**Exercise prompt:**
Reply with the data below, repeated exactly in full.

**Data below:**
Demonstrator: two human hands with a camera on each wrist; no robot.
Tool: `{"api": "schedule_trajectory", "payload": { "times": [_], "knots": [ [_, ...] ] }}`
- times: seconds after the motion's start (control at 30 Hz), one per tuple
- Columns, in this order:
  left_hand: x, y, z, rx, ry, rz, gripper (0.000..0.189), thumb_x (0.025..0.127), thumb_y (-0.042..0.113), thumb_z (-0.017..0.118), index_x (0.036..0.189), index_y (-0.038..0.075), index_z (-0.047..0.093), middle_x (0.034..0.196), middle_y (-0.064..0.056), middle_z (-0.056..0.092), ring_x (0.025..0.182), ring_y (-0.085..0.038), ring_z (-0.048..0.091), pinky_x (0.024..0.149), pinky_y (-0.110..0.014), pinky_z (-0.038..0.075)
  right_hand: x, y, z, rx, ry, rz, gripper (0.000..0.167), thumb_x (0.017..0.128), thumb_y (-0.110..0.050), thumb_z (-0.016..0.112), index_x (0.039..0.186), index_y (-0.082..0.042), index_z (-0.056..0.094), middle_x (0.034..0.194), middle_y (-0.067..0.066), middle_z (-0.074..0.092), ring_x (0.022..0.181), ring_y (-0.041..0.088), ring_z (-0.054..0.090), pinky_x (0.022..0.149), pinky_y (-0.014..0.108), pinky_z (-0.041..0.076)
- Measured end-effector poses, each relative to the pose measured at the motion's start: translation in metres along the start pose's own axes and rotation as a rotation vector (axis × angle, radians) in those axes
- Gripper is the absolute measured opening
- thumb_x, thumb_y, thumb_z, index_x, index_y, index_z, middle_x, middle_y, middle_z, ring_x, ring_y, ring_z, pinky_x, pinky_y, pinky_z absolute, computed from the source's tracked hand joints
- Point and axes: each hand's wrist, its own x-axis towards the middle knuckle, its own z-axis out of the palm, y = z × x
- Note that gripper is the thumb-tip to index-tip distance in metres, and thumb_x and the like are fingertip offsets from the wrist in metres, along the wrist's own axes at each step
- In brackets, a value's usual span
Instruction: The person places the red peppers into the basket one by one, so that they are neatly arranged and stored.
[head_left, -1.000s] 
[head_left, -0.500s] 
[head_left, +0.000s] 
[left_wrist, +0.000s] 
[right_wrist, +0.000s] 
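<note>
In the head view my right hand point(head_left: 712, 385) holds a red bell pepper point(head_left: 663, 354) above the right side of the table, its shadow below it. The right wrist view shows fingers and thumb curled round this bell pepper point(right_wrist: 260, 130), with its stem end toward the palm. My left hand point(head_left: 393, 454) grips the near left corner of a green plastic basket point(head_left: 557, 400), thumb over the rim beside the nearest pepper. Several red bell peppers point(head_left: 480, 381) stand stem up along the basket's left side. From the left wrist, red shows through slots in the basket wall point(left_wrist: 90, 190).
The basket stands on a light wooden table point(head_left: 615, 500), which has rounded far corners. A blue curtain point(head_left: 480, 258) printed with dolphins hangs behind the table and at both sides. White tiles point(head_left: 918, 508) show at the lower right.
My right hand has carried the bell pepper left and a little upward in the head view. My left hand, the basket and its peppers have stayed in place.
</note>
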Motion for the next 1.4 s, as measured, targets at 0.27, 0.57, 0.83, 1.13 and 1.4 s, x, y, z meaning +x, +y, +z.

**Exercise result:**
Demonstrator: two human hands with a camera on each wrist; no robot.
Tool: `{"api": "schedule_trajectory", "payload": { "times": [_], "knots": [ [_, ...] ] }}`
- times: seconds after the motion's start (control at 30 Hz), one per tuple
- Columns, in this order:
  left_hand: x, y, z, rx, ry, rz, gripper (0.000..0.189), thumb_x (0.025..0.127), thumb_y (-0.042..0.113), thumb_z (-0.017..0.118), index_x (0.036..0.189), index_y (-0.038..0.075), index_z (-0.047..0.093), middle_x (0.034..0.196), middle_y (-0.064..0.056), middle_z (-0.056..0.092), ring_x (0.025..0.182), ring_y (-0.085..0.038), ring_z (-0.048..0.091), pinky_x (0.024..0.149), pinky_y (-0.110..0.014), pinky_z (-0.038..0.075)
  right_hand: x, y, z, rx, ry, rz, gripper (0.000..0.167), thumb_x (0.017..0.128), thumb_y (-0.110..0.050), thumb_z (-0.016..0.112), index_x (0.039..0.186), index_y (-0.082..0.042), index_z (-0.056..0.094), middle_x (0.034..0.194), middle_y (-0.067..0.066), middle_z (-0.074..0.092), ring_x (0.022..0.181), ring_y (-0.041..0.088), ring_z (-0.054..0.090), pinky_x (0.022..0.149), pinky_y (-0.014..0.108), pinky_z (-0.041..0.076)
- Measured end-effector poses, each relative to the pose measured at the motion's start: translation in metres along the start pose's own axes and rotation as a rotation vector (axis × angle, radians) in those axes
- Gripper is the absolute measured opening
- thumb_x, thumb_y, thumb_z, index_x, index_y, index_z, middle_x, middle_y, middle_z, ring_x, ring_y, ring_z, pinky_x, pinky_y, pinky_z absolute, computed from the source's tracked hand joints
- Point and axes: each hand's wrist, its own x-axis towards the middle knuckle, its own z-axis out of the palm, y = z × x
- Note that gripper is the thumb-tip to index-tip distance in metres, and thumb_x and the like are fingertip offsets from the wrist in metres, along the wrist's own axes at each step
- In brackets, a value's usual span
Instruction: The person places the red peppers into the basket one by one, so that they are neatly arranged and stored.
[head_left, -1.000s] 
[head_left, -0.500s] 
[head_left, +0.000s] 
[left_wrist, +0.000s] 
[right_wrist, +0.000s] 
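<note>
In the head view my right hand point(head_left: 712, 385) holds a red bell pepper point(head_left: 663, 354) above the right side of the table, its shadow below it. The right wrist view shows fingers and thumb curled round this bell pepper point(right_wrist: 260, 130), with its stem end toward the palm. My left hand point(head_left: 393, 454) grips the near left corner of a green plastic basket point(head_left: 557, 400), thumb over the rim beside the nearest pepper. Several red bell peppers point(head_left: 480, 381) stand stem up along the basket's left side. From the left wrist, red shows through slots in the basket wall point(left_wrist: 90, 190).
The basket stands on a light wooden table point(head_left: 615, 500), which has rounded far corners. A blue curtain point(head_left: 480, 258) printed with dolphins hangs behind the table and at both sides. White tiles point(head_left: 918, 508) show at the lower right.
My right hand has carried the bell pepper left and a little upward in the head view. My left hand, the basket and its peppers have stayed in place.
</note>
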Motion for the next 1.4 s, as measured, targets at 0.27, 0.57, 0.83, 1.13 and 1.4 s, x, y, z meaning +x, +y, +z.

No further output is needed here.